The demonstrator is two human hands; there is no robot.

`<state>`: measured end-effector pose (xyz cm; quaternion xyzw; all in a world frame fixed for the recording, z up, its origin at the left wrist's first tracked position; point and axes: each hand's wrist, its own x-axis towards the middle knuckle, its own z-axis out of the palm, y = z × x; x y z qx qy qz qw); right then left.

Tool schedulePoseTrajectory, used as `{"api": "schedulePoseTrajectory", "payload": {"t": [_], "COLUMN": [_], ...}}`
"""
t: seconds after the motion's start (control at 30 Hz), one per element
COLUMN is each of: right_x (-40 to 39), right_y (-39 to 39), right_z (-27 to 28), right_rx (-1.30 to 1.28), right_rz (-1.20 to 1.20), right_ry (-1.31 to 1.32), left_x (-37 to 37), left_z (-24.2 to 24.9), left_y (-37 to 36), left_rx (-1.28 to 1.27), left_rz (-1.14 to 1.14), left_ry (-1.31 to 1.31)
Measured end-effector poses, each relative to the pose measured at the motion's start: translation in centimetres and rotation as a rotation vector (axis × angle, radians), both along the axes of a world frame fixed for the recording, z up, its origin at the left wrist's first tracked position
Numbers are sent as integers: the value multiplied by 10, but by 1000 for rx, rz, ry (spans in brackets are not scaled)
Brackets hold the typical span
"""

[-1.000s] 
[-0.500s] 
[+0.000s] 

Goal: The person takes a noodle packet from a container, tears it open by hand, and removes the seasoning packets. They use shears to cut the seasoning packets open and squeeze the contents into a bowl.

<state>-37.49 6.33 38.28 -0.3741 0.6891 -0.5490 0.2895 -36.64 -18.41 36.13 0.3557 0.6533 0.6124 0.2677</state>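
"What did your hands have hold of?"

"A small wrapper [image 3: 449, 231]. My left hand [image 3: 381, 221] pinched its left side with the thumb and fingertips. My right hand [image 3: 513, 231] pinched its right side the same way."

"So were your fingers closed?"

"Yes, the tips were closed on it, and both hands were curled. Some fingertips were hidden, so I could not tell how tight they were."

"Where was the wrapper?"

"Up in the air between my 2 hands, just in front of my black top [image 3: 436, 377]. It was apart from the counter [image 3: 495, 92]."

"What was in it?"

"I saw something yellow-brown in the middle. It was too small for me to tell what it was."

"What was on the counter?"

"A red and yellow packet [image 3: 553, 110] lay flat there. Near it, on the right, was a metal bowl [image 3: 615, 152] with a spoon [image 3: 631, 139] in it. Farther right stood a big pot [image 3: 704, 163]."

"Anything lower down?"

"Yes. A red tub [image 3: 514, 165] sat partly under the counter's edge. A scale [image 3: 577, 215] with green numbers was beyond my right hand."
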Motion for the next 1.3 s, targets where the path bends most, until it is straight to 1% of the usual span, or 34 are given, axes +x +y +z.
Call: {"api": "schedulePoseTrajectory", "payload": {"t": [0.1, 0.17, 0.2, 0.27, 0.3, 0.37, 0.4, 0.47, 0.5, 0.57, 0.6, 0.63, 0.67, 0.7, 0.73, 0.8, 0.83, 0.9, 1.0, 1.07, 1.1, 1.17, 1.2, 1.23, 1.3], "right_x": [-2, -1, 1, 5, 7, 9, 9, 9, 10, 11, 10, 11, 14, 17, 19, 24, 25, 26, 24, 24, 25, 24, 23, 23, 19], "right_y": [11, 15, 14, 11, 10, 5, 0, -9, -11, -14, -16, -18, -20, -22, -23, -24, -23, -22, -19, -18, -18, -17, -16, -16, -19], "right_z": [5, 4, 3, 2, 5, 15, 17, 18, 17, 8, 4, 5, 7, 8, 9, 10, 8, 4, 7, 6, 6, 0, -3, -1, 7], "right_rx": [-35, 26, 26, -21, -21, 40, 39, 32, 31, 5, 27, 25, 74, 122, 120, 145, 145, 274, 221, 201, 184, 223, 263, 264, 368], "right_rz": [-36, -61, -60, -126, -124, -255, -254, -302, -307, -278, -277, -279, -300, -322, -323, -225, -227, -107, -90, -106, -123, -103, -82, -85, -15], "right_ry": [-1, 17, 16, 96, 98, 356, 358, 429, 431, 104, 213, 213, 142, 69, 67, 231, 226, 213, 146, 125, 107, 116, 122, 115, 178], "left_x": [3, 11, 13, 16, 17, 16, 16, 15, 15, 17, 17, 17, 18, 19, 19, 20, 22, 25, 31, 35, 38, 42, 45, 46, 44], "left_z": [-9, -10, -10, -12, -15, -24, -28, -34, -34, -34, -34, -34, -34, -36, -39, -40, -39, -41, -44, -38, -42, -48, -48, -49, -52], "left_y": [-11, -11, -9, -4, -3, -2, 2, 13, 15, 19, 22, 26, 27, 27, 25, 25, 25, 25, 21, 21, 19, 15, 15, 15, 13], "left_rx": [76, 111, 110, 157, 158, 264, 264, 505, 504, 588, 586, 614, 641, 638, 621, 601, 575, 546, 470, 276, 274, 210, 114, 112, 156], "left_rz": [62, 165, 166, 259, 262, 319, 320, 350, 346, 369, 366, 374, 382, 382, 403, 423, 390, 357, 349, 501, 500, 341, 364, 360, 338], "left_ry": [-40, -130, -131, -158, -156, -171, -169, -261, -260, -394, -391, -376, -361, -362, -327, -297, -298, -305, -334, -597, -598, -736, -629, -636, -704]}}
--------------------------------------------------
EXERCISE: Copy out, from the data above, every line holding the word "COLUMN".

EXPECTED ANSWER:
Tool schedulePoseTrajectory, used as `{"api": "schedulePoseTrajectory", "payload": {"t": [_], "COLUMN": [_], ...}}`
COLUMN is each of: right_x (-40 to 39), right_y (-39 to 39), right_z (-27 to 28), right_rx (-1.30 to 1.28), right_rz (-1.20 to 1.20), right_ry (-1.31 to 1.32), left_x (-37 to 37), left_z (-24.2 to 24.9), left_y (-37 to 36), left_rx (-1.28 to 1.27), left_rz (-1.14 to 1.14), left_ry (-1.31 to 1.31)

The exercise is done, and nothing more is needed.